Il y a une constance dans la stratégie mercato de Chelsea depuis deux saisons : quand le club londonien a un problème, il cherche la solution au Portugal.
Après avoir déboursé plus de 100 millions d’euros sur le Sporting CP pour recruter Geovany Quenda et Dário Essugo, les Blues ont à nouveau braqué leur radar sur la Primeira Liga. Cette fois, la cible s’appelle William Gomes, 20 ans, ailier brésilien du FC Porto — et l’addition pourrait atteindre 65 millions d’euros.
Une crise offensive qui appelle une réponse radicale
Pour comprendre l’urgence qui anime Chelsea dans ce dossier, il faut regarder les chiffres récents. Zéro but inscrit lors de quatre de leurs cinq derniers matchs de Premier League, une attaque qui tourne à vide, et une saison qui menace de se refermer sans le moindre titre. Seul Cole Palmer surnage dans un dispositif offensif qui manque cruellement de solutions sur les ailes.
Enzo Maresca le sait mieux que quiconque : sans un ailier capable de créer du danger en un contre un, de déséquilibrer les défenses dans la profondeur et de peser sur les grands matchs, le projet Chelsea restera à mi-chemin entre ambition affichée et résultats décevants. William Gomes, selon les informations publiées par TopMercato les 14 et 15 avril et relayées par MercatoLive, correspond exactement à ce profil. Les recruteurs des Blues étaient présents ce jeudi soir pour observer le joueur lors du match retour de Ligue Europa entre Porto et Nottingham Forest — un signe d’intérêt on ne peut plus concret.
Un profil taillé pour la Premier League
À 20 ans, William Gomes n’en est qu’à ses débuts sur la scène européenne, mais ce qu’il a montré depuis son arrivée à Porto à l’été 2024 — pour environ 12 millions d’euros en provenance d’un club brésilien mineur — témoigne d’une progression fulgurante. Cette saison, il comptabilise 11 buts et 7 passes décisives en 32 matchs toutes compétitions confondues, avec une vitesse explosive et une moyenne de 3,2 dribbles réussis par match qui le placent parmi les ailiers les plus tranchants du championnat portugais.

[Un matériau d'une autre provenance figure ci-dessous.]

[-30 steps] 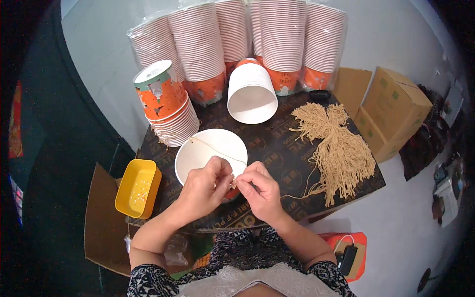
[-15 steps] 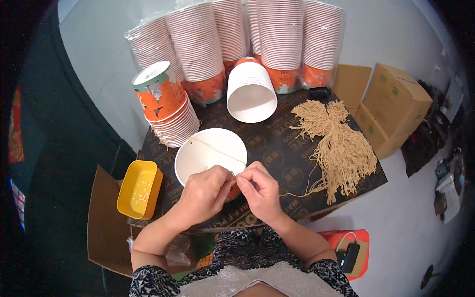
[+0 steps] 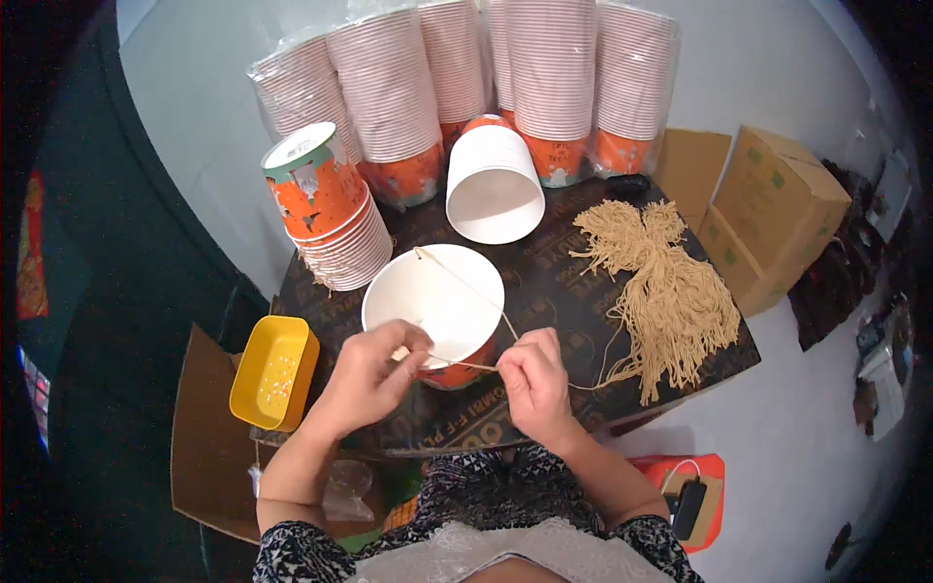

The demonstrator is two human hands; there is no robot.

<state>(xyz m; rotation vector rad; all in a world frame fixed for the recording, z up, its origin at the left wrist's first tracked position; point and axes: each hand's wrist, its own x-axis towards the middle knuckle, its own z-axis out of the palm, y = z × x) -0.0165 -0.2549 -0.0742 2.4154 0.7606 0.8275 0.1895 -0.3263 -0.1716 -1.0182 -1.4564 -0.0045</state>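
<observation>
A white-lined paper bucket (image 3: 437,291) with an orange outside stands on the dark tabletop before me, its mouth up. A thin tan string (image 3: 470,282) runs from its far rim across the opening down to my right hand. Between my hands a length of this string lies stretched along the bucket's near side. My left hand (image 3: 374,379) pinches one part of it at the near left rim. My right hand (image 3: 539,387) is closed on the string just right of the bucket. A loose strand trails from there toward a bundle of tan strings (image 3: 675,301).
Left of the bucket sits a yellow tub (image 3: 275,374) with small white bits. Behind it leans a stack of orange buckets (image 3: 321,204); another bucket (image 3: 496,199) lies on its side. Tall wrapped stacks (image 3: 389,97) line the wall. Cardboard boxes (image 3: 777,214) stand at the right.
My hands have drawn apart from being together at the near rim, pulling the string straight between them. The bucket has shifted to the right.
</observation>
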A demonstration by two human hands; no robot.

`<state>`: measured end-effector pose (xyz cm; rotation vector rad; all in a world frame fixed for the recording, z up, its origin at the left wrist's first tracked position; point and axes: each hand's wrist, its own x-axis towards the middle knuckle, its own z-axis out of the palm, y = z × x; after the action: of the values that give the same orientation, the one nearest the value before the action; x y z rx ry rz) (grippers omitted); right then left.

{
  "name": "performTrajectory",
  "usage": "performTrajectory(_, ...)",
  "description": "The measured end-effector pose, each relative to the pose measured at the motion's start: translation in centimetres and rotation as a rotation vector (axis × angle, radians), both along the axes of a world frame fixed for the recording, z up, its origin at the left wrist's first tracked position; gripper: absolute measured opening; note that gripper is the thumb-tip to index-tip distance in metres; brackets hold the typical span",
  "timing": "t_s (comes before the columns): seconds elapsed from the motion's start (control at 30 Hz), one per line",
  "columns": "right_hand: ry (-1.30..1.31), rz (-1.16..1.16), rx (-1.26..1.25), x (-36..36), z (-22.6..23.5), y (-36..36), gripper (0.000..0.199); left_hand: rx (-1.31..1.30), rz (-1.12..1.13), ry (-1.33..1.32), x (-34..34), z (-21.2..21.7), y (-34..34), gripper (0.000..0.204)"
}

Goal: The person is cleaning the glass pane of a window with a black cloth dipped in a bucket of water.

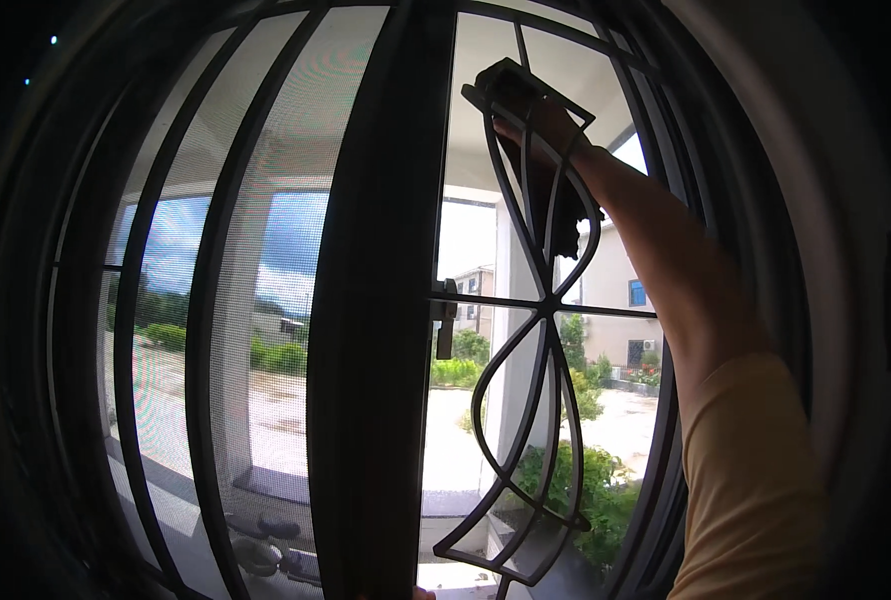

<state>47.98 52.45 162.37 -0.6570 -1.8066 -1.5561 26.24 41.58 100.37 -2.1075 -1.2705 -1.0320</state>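
Note:
My right hand (544, 128) is raised high against the right window pane (476, 250), shut on a dark cloth (568, 222) that hangs down below the fingers. The curved bars of a black metal grille (544, 318) cross in front of the hand and cloth. My bare forearm and a yellow sleeve (751, 480) come up from the lower right. Only a small sliver of my left hand (422, 594) shows at the bottom edge, next to the thick dark centre frame (371, 320); its fingers are hidden.
A small window handle (445, 318) sits on the centre frame. The left pane carries an insect mesh (266, 300) behind vertical bars. Outside are white pillars, a paved yard, green bushes and houses.

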Motion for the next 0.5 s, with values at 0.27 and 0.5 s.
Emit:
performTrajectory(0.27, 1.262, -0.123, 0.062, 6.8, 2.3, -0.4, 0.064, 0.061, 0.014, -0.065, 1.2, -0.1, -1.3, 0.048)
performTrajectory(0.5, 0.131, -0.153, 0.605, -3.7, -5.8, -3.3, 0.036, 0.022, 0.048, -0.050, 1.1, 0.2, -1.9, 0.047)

Formé au Brésil avant de traverser l’Atlantique, l’international U20 auriverde s’est rapidement imposé comme titulaire régulier sous les ordres de Sérgio Conceição. Son profil — capable d’évoluer sur les deux ailes, léthal dans les espaces, à l’aise techniquement — rappelle les caractéristiques de Mykhailo Mudryk à son arrivée à Londres, en mieux construit tactiquement. Chelsea le voit d’ailleurs explicitement comme le successeur de l’Ukrainien, dont l’aventure londonienne n’a jamais vraiment décollé.
Porto ferme sur le prix, la concurrence s’active
Du côté du Estádio do Dragão, les dirigeants portugais n’ont aucune intention de brader leur pépite. Après avoir cédé Quenda au Sporting pour 50 millions d’euros — un montant qui a reconfiguré le marché des jeunes talents lusitaniens — Porto entend maintenir des exigences élevées pour tout départ. La clause libératoire estimée par les sources portugaises et internationales tourne autour de 65 millions d’euros, valeur que Transfermarkt fixe pour l’instant à 35 millions sur la base du marché, soulignant que Porto a pris une marge confortable dans la négociation.
Chelsea ne serait pas seul sur ce dossier. Liverpool, en quête d’un successeur à Mohamed Salah sur l’aile droite, aurait également activé ses réseaux, et le FC Barcelone suivrait la situation avec attention. Mais les Blues disposent d’un avantage structurel non négligeable : les salaires proposés en Premier League, combinés à la politique de Clearlake Capital — qui a déjà fait de l’investissement sur de jeunes talents brésiliens une marque de fabrique, comme en témoigne le recrutement de João Pedro à Brighton pour 60 millions — font de Chelsea l’employeur le plus attractif sur ce profil.
Un été décisif
Aucune offre officielle n’a encore été déposée sur le bureau de Porto. La décision de Chelsea devrait intervenir en juin, une fois connus les résultats finaux des Blues en Premier League et l’issue de la campagne européenne des Dragões. Mais dans ce dossier, tout indique que la direction est prise.
La question n’est plus de savoir si Chelsea veut William Gomes. C’est de savoir combien Porto va leur faire payer.